My current organisation is global, 10k plus employees. We have a universal address book, first name last name - if there are 100 Jack Smiths, each will be shown by country, division, branch order. With minimal locational clues, I can find the right person in seconds. Your Jack would be easy to find.

Same in my previous government agency - a government-wide single address book. I discovered there are four other "me's" across the state - we just got numbered 1,2,3,4 in our email addys. How dare they use my name! Still, I was there first.
 
Last edited:
..................
 
Last edited by a moderator:
If she wants to make it interesting, she could make "Jack" the CEO, and find her way into a tryst with him....
 
By default, all email accounts for a given domain in Exchange are included in the GAL (Global Address List), So, yes all Jack's would show up in a search on Outlook.

Other email accounts from different domains\locations (.co.uk, .com.au, etc.) are not automatically included by default, and have to be manually added (at least in the version of Exchange we were running).

I'm not aware of how she would be able to track down Jack's physical location via Outlook, so I can't comment on that. This information could be available in the user account, but generally this info is only available to System Administrators, not end users.
 
Problem: “Jack” is often a nickname. If HR assigned the usernames, odds are they assigned it to “John.”
 
I'm writing a story where a woman wants to track down someone named "Jack" at her work. She works for a big corporation with multiple locations in both the US and in other countries. How difficult would it be for her pull from Outlook all of the people with a first name of Jack in her building and their location in the building?

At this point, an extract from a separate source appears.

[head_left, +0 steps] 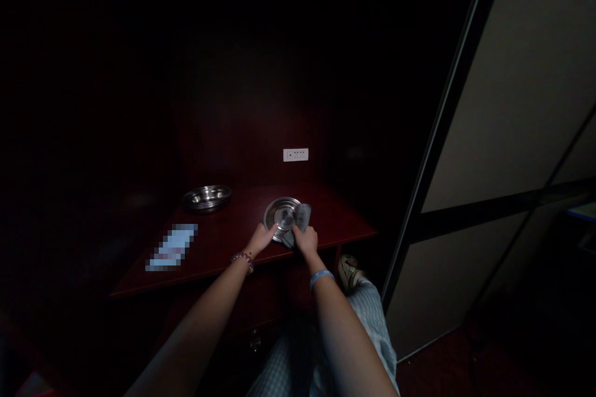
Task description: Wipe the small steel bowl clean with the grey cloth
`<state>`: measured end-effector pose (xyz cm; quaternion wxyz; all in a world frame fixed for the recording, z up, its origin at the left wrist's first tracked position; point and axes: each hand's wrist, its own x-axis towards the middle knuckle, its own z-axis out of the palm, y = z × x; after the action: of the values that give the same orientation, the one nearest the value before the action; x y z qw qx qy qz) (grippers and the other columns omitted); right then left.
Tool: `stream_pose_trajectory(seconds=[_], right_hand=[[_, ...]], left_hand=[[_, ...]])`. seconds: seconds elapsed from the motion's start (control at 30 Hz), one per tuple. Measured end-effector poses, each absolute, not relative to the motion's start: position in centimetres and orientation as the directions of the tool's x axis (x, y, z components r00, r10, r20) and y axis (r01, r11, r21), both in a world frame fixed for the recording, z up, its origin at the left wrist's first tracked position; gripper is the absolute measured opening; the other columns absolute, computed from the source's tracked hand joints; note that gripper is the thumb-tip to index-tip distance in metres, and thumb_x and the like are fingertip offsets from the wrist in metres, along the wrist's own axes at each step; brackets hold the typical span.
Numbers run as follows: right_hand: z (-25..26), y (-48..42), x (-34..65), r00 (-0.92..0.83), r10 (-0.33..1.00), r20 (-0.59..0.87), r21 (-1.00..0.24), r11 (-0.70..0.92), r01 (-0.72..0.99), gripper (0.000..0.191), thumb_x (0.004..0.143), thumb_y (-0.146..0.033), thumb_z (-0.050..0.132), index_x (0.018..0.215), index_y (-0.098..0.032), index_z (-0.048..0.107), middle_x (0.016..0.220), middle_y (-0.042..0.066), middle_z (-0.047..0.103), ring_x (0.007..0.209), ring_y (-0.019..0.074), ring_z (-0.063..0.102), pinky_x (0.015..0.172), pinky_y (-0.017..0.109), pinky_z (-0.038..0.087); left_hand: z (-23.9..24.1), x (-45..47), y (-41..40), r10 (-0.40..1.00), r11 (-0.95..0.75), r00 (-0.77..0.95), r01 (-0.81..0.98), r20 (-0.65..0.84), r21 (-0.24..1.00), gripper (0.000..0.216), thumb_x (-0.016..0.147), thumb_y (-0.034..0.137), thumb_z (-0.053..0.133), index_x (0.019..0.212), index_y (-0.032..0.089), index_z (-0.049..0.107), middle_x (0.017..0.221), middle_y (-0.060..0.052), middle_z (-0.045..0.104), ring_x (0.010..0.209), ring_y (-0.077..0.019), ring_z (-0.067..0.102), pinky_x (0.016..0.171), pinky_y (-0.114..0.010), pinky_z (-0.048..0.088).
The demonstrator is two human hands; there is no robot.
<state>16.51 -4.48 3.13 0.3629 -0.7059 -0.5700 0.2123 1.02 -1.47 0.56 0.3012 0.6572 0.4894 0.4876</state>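
A small steel dish [280,217] is tilted up on the dark red desk [223,248]. My left hand [261,239] grips its lower left rim with closed fingers. My right hand [305,238] is closed on a grey cloth [300,218] that is pressed against the dish's right side. A bead bracelet is on my left wrist and a pale blue band on my right.
A second steel bowl [207,197] sits at the desk's back left. A flat pale card [171,247] lies at the front left. A white wall socket [295,154] is behind the desk. A light sliding panel [507,136] stands at the right. The room is very dark.
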Motion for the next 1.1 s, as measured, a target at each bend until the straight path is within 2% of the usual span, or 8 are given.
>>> stream_pose_trajectory(seconds=[0.47,0.73,0.93,1.1], right_hand=[[3.05,-4.43,16.64,0.239,0.963,0.122,-0.761,-0.064,0.646,0.038,0.085,-0.039,0.051,0.097,-0.009,0.071,0.098,0.017,0.070,0.093,0.0237,0.067,0.073,0.023,0.047],[3.15,-4.48,16.59,0.246,0.962,0.117,-0.769,-0.069,0.636,0.037,0.085,-0.037,0.052,0.098,-0.008,0.071,0.099,0.017,0.070,0.094,0.0246,0.066,0.075,0.023,0.047],[3.21,-4.56,16.60,0.243,0.963,0.112,-0.764,-0.073,0.641,0.038,0.085,-0.038,0.052,0.099,-0.007,0.070,0.100,0.018,0.069,0.093,0.0245,0.067,0.074,0.024,0.047],[3.37,-4.73,16.56,0.247,0.962,0.116,-0.762,-0.073,0.644,0.036,0.085,-0.037,0.052,0.097,-0.009,0.071,0.099,0.017,0.070,0.094,0.0243,0.067,0.075,0.023,0.047]], left_hand=[[0.85,1.09,-1.78,0.946,-0.318,0.047,0.339,0.322,0.885,0.036,0.075,0.040,0.058,0.094,0.011,0.068,0.101,-0.013,0.072,0.097,-0.0230,0.066,0.085,-0.029,0.049],[0.71,1.01,-1.66,0.933,-0.353,0.056,0.348,0.357,0.868,0.036,0.077,0.036,0.056,0.098,0.009,0.066,0.104,-0.015,0.070,0.099,-0.0243,0.065,0.089,-0.032,0.048],[0.71,1.00,-1.66,0.942,-0.327,0.048,0.347,0.332,0.879,0.033,0.077,0.037,0.056,0.093,0.010,0.067,0.098,-0.013,0.072,0.095,-0.0236,0.066,0.088,-0.032,0.048],[0.41,0.97,-1.27,0.939,-0.334,0.040,0.348,0.342,0.876,0.034,0.077,0.037,0.055,0.094,0.009,0.067,0.101,-0.014,0.071,0.096,-0.0241,0.065,0.089,-0.034,0.048]])
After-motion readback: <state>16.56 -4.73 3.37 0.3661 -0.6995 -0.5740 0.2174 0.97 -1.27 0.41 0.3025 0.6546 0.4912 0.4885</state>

There are something over 500,000 people named Jack in the U.S. So, about 1.6 per thousand. If a large corporation had 10,000 workers, you would expect it to have 16 Jacks or so. That wouldn't be too hard a list to use to track down the right one, assuming y ou could get such a list.

But having Outlook on your computer station wouldn't automatically give you access to the database of all people at the company using Outlook. I suppose the company could set it up that way, but that wouldn't be an automatic thing. Lots of firms do, however, have searchable employee listings with office emails or phone numbers, so that might be a more probable scenario.
 
It'd be easier to find the person by last name. It'd be only slightly more difficult for first name. The complexity comes from the fact that "Jack" is frequently a nickname. At large companies, people often go by nicknames because of name duplication or name diminution by superiors that somehow stick.
-MM
 
I'm writing a story where a woman wants to track down someone named "Jack" at her work. She works for a big corporation with multiple locations in both the US and in other countries. How difficult would it be for her pull from Outlook all of the people with a first name of Jack in her building and their location in the building?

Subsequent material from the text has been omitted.